┌─ Information provided
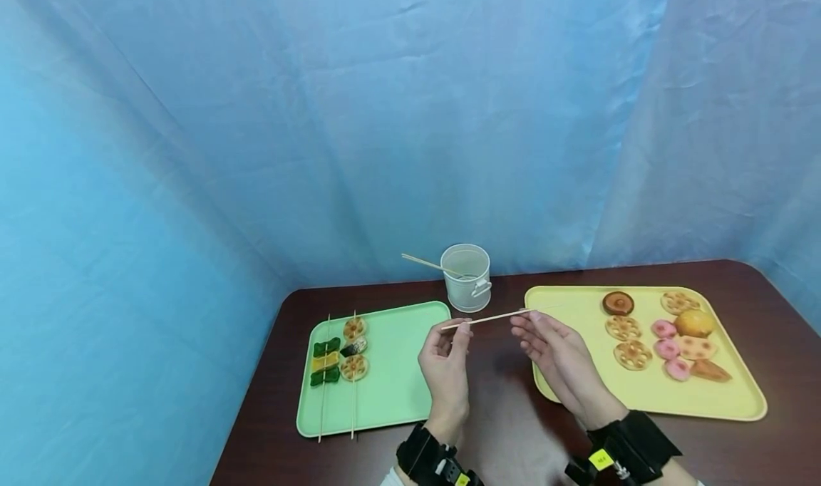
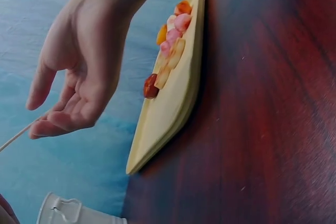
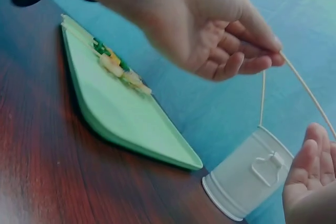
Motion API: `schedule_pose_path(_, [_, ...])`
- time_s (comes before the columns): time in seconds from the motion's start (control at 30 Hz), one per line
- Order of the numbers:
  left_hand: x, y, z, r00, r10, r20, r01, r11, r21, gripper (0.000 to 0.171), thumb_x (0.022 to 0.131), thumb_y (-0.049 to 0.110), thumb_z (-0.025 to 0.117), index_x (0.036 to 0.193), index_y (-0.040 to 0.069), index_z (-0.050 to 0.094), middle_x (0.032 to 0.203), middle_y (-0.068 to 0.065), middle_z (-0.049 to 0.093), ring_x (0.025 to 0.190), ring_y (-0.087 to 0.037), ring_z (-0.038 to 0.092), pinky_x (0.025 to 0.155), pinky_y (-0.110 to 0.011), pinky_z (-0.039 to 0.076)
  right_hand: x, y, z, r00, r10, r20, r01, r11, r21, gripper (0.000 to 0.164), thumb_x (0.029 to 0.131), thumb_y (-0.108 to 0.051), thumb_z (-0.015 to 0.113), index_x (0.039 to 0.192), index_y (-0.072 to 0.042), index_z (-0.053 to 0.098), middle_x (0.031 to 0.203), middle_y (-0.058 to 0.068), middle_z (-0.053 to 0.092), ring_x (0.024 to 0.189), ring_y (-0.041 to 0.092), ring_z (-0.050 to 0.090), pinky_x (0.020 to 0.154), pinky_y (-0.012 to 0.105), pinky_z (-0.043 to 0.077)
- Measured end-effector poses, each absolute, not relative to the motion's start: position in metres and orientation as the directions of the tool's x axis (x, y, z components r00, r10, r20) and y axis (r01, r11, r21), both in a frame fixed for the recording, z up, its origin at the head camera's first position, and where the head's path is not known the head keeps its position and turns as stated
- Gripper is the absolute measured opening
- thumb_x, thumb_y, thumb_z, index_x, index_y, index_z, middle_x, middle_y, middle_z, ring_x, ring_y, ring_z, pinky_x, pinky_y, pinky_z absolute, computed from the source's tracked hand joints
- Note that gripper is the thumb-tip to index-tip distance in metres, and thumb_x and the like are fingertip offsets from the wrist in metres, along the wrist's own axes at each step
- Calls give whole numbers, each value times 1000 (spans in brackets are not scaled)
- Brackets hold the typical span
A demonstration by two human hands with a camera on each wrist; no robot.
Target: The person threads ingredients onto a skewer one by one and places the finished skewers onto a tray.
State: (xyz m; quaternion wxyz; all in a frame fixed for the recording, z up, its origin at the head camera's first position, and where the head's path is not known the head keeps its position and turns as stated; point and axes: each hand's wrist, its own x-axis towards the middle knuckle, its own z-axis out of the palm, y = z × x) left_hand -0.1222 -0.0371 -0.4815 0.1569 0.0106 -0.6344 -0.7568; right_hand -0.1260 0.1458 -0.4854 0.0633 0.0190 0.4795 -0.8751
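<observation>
A thin wooden skewer [image 1: 492, 319] is held level above the table, between the two trays. My left hand [image 1: 445, 372] pinches its left end between thumb and fingers, as the right wrist view also shows. At the other end, my right hand [image 1: 571, 365] has the tip between thumb and fingertips, its other fingers loosely bent. No food is on this skewer. On the green tray [image 1: 398, 372] lie a skewer of green and yellow pieces [image 1: 325, 360] and one with lotus root slices [image 1: 354, 367] around a dark, silvery piece.
Behind the hands stands a small white bucket [image 1: 468, 286] with more skewers [image 1: 423, 261] leaning out. A yellow tray [image 1: 577, 386] on the right bears a brown mushroom slice [image 1: 618, 303], loose lotus root slices [image 1: 633, 355], pink rounds [image 1: 667, 348] and other food pieces. Blue cloth hangs behind the table.
</observation>
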Motion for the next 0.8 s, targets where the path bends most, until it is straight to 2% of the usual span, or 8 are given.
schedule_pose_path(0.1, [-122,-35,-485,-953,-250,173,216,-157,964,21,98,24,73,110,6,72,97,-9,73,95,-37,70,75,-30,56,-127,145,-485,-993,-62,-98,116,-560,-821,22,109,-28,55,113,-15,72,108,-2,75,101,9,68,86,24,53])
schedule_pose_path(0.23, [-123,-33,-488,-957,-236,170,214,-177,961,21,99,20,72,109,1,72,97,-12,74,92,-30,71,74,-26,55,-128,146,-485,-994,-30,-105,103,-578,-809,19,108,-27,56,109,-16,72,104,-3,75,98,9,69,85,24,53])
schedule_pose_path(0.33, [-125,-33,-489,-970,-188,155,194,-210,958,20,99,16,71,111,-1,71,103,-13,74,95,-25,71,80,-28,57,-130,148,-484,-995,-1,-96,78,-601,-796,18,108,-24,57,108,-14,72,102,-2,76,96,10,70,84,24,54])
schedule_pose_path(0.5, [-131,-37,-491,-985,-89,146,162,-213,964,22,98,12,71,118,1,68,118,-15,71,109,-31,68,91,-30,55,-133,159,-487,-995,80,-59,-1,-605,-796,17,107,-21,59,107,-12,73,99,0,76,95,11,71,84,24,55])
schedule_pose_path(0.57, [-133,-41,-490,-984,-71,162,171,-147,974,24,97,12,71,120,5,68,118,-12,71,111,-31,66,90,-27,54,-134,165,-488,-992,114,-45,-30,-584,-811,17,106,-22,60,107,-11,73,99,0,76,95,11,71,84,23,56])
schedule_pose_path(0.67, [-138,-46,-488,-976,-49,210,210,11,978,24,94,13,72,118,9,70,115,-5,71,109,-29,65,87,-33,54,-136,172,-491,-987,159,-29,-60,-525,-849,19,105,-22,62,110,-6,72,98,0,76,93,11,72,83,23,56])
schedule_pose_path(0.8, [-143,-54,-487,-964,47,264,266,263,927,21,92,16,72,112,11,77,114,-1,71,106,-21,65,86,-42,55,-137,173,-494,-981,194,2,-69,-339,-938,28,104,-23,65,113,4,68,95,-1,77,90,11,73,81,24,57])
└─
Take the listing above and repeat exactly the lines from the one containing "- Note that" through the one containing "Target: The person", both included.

- _Solution for this exercise_:
- Note that gripper is the thumb-tip to index-tip distance in metres, and thumb_x and the like are fingertip offsets from the wrist in metres, along the wrist's own axes at each step
- Calls give whole numbers, each value times 1000 (spans in brackets are not scaled)
- Brackets hold the typical span
A demonstration by two human hands with a camera on each wrist; no robot.
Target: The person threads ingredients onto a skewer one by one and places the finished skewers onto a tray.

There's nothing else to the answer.